Review Summary: Murdering scene music, one song at a time.
In one Tik Tok video, 6arelyhuman had the audacity to say they were, “reviving scene music one song at a time”. In reality, the artist masquerades under the title of “scene” to acquire a fan base that are diehard about their music. It’s a clever tactic, considering how diluted scene music is these days, to the point where almost anything slapped with synthesizers will be called “scene” by modern day “scene kids” on Tik Tok and SoundCloud. These kids, however, did not grow up on MySpace like us scene adults, where scene music originally thrived. 6arelyhuman is both a symptom and a catalyst of the virus that is fake scene music. The more popular they become, the more that original scene music is diluted and forgotten in favour of the newer, popular wave of hyperpop and scenecore. Don’t take my word for it though, let me explain first.
The music in this EP consists of a dark, club-ready, electro house flavour (almost). In entirety, the sound is full of distortion, especially on the barely decipherable vocals. Hyperpop is the ultimate genre of 6arelyhuman’s choice, and with enough blips, boops, and half-assed rap, it almost appears as scene music. It’s not at all, but it is fairly catchy music. The song XOXO (Kisses Hugs) is synth-y and repetitive enough to be reminiscent of Millionaires, only because we’re being brainwashed to consider this scene music.
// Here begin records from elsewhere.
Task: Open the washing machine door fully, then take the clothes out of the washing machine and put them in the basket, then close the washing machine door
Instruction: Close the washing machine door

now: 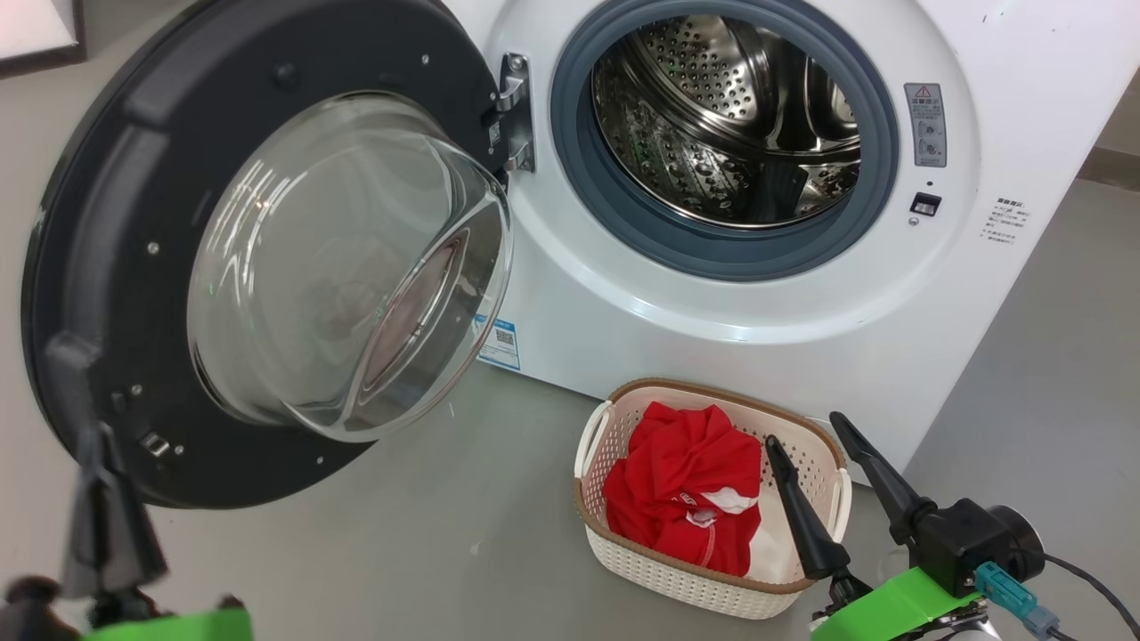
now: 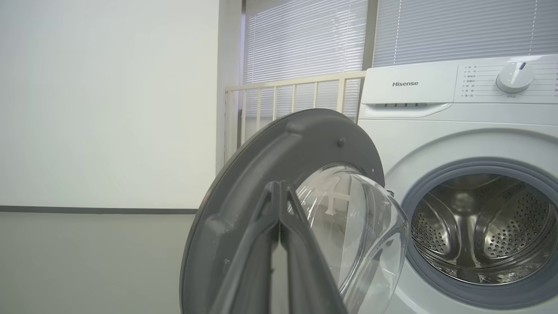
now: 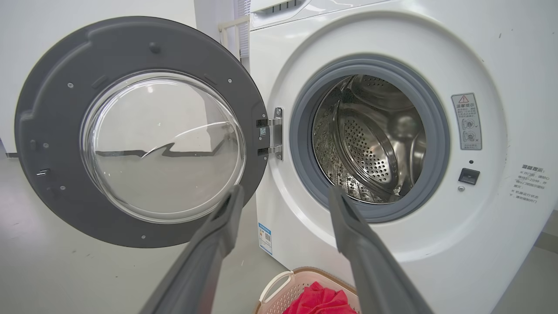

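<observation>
I am holding my left hand (image 2: 279, 188) fully closed, its two fingers pressed together with nothing between them; it is pointing at the inner face of the door (image 1: 116, 223), near the lower outer edge, and I cannot tell whether the tips are touching it; the door is standing swung wide to the left of the machine (image 1: 623, 329), its glass bowl bulging toward me; my right hand (image 1: 803, 429) is hanging spread wide and gripping nothing, its fingers reaching up over the right end of the basket (image 1: 695, 583); the basket is sitting on the floor (image 1: 401, 534) just in front of the machine, below the opening and a little to the right of the door; the clothes (image 1: 677, 481) are lying bundled inside the basket, red with a white patch showing; the drum (image 1: 712, 133) is gaping open, its steel wall shining behind the grey gasket (image 1: 570, 160).
</observation>
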Robot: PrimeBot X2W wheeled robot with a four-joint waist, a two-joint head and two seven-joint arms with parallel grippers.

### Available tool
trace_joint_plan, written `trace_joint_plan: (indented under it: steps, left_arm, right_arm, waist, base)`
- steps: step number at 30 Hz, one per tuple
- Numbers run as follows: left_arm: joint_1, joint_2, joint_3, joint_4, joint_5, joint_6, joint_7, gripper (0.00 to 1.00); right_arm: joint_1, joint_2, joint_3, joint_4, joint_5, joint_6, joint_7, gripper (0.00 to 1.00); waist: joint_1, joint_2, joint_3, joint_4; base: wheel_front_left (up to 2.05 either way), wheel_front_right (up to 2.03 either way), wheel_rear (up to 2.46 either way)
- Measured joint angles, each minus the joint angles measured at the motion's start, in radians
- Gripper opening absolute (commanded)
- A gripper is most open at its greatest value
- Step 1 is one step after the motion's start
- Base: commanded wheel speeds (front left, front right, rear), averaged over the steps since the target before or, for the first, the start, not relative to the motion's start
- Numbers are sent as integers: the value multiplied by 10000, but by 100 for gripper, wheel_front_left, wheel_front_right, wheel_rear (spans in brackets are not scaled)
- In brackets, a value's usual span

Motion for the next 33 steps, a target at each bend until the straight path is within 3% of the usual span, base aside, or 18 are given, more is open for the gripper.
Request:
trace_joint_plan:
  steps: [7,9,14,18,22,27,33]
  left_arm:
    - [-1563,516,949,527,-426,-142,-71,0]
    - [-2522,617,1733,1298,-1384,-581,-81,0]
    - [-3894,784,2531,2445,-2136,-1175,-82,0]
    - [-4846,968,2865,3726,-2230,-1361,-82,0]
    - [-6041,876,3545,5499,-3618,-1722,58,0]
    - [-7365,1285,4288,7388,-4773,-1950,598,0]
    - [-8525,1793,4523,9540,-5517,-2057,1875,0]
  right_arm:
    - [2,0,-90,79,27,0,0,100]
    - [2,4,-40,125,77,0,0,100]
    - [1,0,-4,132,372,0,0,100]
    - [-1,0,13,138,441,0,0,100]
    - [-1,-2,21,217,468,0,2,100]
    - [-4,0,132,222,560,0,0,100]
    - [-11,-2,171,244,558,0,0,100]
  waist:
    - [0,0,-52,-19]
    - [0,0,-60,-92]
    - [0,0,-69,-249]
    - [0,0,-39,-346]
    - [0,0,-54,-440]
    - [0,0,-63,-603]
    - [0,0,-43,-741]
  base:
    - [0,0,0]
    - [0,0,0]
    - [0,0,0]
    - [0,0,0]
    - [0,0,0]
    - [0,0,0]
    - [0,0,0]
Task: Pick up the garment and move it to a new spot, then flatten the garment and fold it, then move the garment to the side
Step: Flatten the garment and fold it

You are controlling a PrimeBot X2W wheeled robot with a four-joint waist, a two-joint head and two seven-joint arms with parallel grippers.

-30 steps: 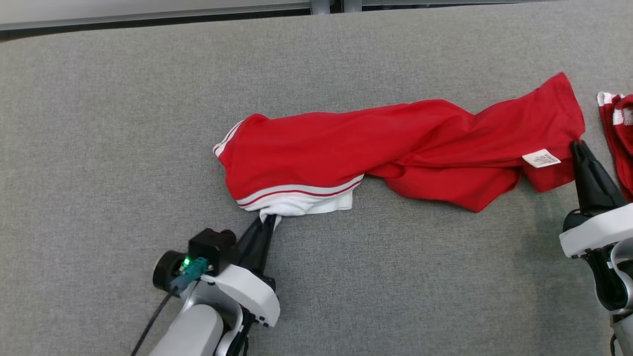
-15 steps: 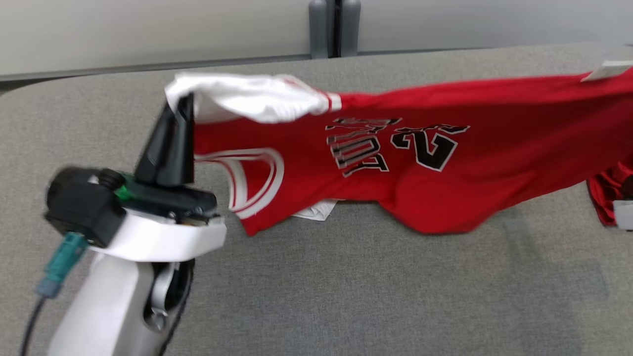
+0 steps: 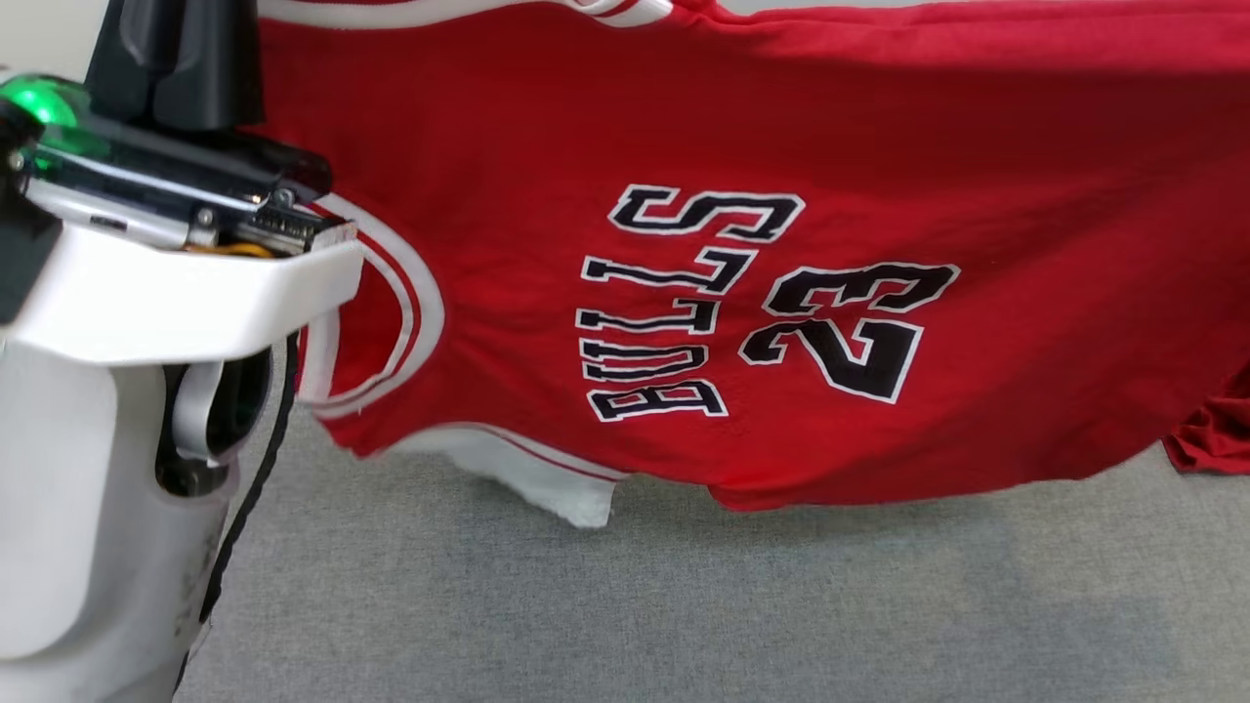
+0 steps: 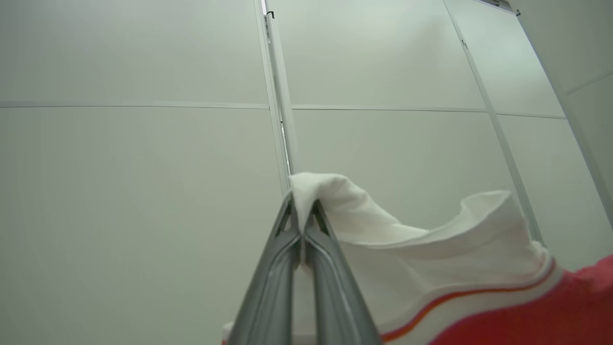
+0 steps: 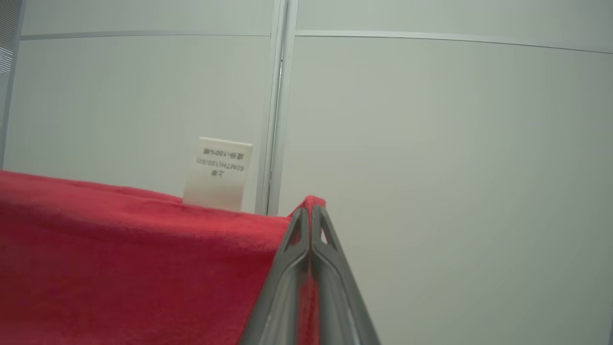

No, this is hyperpop to a tee, and to say otherwise must surely be part of a hyperbolic claim.
The music on offer sounds like AI music, but with an extra human involved. The singer has personality up the wazoo, but in a look-at-me/always right style that could sum up my problem with half of Tik Tok artists. If you’re into that, fair enough, but let’s not forget the music itself which is a cacophonous cloud. Still, it’s so-called edgy enough for kids to talk about it, and trust me, they do. Style > substance is the biggest issue, essentially. It attempts to sound bigger than it is with suffocating effects and incongruous, faceless synth blurs, and the experience is ultimately of confusion. The music comes and goes with driving beats, and choruses are the only things ending up in the memory. It’s inoffensive, it vaguely edges on the outskirts of fun, and the dripping, distorted singing effect may be interpreted as sassy to kids.
If you’re looking for some music that sounds like nightcore gone boring, come visit this EP. Compressed to the point of sounding like DOS computer games but drained of all volume, personality, and fun? Come one, come all. Come see this artist single-handedly destroy scene music, and all that it stands for. Come watch the death of your childhood.